For a time, it seemed developed economies had beaten inflation, much like medicine had defeated old diseases. But a major resurgence proved otherwise. The recent episode gave economists an opportunity to test their models — and this time, inflation came down quickly, unlike in the 1970s. Still, uncertainty remains: inflation could fall to 0–2%, where it ideally should be; it could hover around the current 3%; or a second wave may follow, as it did in the 1980s.

Several factors could trigger renewed inflation, but notably, Trump’s trade tariffs are not likely to have a major inflationary effect, as current tariff levels aren’t high enough to significantly influence price growth. And the Fed can easily offset their impact by keeping interest rates elevated.

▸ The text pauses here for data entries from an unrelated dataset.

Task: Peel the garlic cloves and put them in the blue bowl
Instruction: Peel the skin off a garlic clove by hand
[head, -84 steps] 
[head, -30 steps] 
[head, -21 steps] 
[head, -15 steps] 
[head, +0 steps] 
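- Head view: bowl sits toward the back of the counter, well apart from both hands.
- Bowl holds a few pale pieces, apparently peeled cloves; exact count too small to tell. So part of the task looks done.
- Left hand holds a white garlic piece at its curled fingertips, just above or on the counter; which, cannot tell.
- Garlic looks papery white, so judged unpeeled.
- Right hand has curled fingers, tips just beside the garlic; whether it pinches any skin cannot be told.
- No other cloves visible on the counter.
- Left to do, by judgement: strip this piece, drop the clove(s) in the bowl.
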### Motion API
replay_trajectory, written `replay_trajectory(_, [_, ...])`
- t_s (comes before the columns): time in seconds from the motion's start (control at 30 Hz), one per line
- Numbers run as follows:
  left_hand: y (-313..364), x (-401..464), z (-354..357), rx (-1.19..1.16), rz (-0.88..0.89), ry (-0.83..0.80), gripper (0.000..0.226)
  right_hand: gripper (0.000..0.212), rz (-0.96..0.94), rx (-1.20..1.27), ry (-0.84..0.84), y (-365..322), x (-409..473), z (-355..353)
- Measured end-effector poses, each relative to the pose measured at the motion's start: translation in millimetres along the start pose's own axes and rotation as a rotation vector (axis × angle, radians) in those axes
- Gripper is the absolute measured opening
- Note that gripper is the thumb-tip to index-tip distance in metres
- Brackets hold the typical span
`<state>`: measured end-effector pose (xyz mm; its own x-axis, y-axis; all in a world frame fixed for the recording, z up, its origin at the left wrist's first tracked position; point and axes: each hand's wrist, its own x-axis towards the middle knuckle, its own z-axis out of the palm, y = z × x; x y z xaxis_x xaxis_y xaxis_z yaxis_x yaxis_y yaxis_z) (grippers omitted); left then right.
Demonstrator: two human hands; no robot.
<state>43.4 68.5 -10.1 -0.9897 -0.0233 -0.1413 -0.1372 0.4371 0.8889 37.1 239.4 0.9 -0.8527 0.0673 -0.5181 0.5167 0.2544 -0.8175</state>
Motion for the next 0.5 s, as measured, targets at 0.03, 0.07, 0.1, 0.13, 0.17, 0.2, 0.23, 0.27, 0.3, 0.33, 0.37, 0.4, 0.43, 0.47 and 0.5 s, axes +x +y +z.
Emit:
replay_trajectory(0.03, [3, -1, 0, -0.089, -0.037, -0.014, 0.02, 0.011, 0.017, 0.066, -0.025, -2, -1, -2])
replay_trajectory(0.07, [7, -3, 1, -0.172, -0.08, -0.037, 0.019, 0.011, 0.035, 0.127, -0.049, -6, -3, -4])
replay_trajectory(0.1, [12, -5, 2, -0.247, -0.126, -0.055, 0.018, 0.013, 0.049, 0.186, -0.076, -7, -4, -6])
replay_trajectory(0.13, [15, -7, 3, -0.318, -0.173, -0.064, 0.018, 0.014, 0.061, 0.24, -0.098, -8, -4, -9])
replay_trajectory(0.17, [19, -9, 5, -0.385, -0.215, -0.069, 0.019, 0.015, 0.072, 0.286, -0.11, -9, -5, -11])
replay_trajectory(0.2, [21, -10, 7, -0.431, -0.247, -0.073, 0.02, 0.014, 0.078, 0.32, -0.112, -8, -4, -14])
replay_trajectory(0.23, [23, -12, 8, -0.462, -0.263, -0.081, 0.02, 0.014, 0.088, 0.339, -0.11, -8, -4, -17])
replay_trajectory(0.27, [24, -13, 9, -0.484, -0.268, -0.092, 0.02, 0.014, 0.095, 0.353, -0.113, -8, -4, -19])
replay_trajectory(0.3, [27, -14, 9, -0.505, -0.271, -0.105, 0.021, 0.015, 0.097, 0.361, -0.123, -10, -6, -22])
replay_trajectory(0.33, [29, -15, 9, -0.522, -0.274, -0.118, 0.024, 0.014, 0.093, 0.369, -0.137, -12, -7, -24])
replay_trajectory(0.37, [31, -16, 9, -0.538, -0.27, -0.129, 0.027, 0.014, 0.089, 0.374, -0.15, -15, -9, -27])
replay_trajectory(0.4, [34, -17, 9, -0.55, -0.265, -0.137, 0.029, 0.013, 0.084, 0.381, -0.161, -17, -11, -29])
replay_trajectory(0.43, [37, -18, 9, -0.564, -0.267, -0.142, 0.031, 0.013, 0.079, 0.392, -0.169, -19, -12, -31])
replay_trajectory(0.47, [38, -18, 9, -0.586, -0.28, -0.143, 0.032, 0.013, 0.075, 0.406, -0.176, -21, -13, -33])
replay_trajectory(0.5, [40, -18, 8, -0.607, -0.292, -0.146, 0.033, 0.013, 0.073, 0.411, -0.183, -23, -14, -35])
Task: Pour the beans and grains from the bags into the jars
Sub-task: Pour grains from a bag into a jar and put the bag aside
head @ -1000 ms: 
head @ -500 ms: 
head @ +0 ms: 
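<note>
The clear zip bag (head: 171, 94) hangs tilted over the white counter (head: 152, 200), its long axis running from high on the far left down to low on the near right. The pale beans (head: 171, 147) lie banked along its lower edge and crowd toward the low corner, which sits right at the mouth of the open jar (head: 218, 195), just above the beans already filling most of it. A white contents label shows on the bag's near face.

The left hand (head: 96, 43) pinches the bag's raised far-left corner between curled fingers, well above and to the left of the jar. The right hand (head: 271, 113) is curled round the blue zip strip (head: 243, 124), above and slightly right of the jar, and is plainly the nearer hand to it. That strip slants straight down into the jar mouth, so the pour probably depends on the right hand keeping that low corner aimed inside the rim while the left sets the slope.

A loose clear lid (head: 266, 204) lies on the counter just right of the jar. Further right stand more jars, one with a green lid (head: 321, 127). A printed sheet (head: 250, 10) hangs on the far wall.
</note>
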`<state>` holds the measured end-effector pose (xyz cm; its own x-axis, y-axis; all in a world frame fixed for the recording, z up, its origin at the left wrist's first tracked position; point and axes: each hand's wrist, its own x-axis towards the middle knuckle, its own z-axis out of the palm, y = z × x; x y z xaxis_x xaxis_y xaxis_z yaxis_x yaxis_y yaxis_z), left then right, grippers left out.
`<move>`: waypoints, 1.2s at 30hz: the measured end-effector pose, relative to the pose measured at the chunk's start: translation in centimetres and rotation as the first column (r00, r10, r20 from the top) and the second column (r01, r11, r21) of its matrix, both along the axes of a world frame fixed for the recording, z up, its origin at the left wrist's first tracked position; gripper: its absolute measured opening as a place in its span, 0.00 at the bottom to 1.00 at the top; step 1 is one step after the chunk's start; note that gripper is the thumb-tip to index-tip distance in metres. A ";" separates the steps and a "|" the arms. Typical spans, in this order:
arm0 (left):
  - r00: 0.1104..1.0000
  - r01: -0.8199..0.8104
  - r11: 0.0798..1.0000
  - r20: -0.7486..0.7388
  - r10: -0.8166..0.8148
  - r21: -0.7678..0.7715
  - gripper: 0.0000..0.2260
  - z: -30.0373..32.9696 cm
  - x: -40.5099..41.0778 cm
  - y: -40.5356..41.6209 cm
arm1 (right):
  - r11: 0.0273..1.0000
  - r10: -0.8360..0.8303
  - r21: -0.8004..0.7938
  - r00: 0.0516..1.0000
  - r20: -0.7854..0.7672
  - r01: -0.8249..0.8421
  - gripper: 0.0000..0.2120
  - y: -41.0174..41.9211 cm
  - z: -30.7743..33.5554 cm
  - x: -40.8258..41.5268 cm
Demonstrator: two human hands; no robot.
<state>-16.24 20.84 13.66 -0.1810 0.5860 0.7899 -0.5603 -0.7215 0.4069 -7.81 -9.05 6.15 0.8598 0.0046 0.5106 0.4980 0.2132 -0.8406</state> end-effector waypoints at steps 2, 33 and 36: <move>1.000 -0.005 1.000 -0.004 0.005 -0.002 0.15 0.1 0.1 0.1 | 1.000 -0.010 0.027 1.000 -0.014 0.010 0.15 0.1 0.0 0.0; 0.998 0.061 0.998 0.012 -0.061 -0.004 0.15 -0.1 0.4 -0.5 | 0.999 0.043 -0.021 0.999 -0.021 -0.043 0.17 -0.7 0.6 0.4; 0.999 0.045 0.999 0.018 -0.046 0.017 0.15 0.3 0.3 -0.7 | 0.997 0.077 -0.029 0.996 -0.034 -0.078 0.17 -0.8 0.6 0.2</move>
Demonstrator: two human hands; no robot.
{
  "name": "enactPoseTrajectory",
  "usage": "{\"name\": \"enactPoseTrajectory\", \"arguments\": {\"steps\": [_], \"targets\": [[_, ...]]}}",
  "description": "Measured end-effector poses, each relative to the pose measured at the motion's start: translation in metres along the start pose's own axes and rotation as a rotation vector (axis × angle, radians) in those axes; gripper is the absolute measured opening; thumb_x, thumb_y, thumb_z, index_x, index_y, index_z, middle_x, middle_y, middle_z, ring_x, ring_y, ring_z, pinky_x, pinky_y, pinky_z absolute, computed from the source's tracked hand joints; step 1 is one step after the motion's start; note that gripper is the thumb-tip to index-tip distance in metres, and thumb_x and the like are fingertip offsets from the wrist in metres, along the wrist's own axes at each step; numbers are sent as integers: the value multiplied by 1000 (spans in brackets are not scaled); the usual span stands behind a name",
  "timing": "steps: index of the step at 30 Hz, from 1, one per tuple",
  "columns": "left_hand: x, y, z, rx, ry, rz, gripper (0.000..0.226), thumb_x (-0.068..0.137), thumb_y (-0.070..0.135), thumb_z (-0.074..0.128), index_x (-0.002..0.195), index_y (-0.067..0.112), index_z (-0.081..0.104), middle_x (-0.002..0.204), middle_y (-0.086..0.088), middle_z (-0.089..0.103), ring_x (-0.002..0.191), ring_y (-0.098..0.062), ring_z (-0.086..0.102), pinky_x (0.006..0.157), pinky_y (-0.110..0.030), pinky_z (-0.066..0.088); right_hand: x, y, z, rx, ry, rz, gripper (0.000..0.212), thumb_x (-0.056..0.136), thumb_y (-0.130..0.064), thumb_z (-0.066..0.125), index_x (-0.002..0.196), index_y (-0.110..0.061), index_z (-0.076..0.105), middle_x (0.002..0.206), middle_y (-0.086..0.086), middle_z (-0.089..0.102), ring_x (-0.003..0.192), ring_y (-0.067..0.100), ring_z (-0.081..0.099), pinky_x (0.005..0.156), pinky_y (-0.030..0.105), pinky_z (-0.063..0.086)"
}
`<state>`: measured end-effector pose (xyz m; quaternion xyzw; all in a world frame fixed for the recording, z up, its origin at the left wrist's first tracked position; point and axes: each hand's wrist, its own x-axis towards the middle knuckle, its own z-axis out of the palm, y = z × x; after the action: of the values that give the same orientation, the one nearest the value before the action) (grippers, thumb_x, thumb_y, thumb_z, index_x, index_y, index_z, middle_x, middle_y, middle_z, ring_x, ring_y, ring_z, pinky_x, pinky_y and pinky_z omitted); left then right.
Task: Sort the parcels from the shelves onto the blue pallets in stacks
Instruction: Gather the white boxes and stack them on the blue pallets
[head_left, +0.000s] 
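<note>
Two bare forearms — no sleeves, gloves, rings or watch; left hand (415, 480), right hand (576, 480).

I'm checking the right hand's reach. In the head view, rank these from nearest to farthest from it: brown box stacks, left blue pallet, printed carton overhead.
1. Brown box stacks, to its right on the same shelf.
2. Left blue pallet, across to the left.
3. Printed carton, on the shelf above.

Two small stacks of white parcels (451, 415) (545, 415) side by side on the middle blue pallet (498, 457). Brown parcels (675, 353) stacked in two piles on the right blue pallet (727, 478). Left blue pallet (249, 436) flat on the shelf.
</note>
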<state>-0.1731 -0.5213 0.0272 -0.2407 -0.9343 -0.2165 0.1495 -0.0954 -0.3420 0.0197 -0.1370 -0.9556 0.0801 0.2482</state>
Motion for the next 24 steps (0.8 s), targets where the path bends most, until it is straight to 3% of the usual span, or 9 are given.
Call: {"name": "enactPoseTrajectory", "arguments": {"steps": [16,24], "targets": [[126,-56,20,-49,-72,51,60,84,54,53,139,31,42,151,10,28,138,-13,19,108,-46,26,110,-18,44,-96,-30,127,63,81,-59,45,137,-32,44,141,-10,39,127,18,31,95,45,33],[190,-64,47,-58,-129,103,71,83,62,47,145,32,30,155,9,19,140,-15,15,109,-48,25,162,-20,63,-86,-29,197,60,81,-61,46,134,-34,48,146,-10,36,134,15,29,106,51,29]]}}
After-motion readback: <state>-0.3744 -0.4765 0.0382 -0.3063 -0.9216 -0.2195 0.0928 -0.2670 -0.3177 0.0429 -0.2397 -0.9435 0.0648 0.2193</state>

A much greater risk would come from Trump, in a bid for political gain, introducing new stimulus measures such as tax cuts or direct cash payments — even in the absence of economic need. Such policies would be inflationary, though it's possible that Republican senators might block them.

Source: RealClearPolitics
Source: RealClearPolitics

Another wild card is Trump’s stance on the Federal Reserve’s independence. Jerome Powell’s term runs through January 2028. He is unlikely to resign early or change course, and while Trump has said he won’t seek Powell’s removal, he frequently criticizes the Fed chair and demands lower interest rates. If Trump were to interfere with the Fed’s independence, that would introduce a high level of uncertainty into U.S. monetary policy.

Given all these uncertainties, a new wave of inflation remains possible — and this time, its political effects would take their toll on a Republican administration.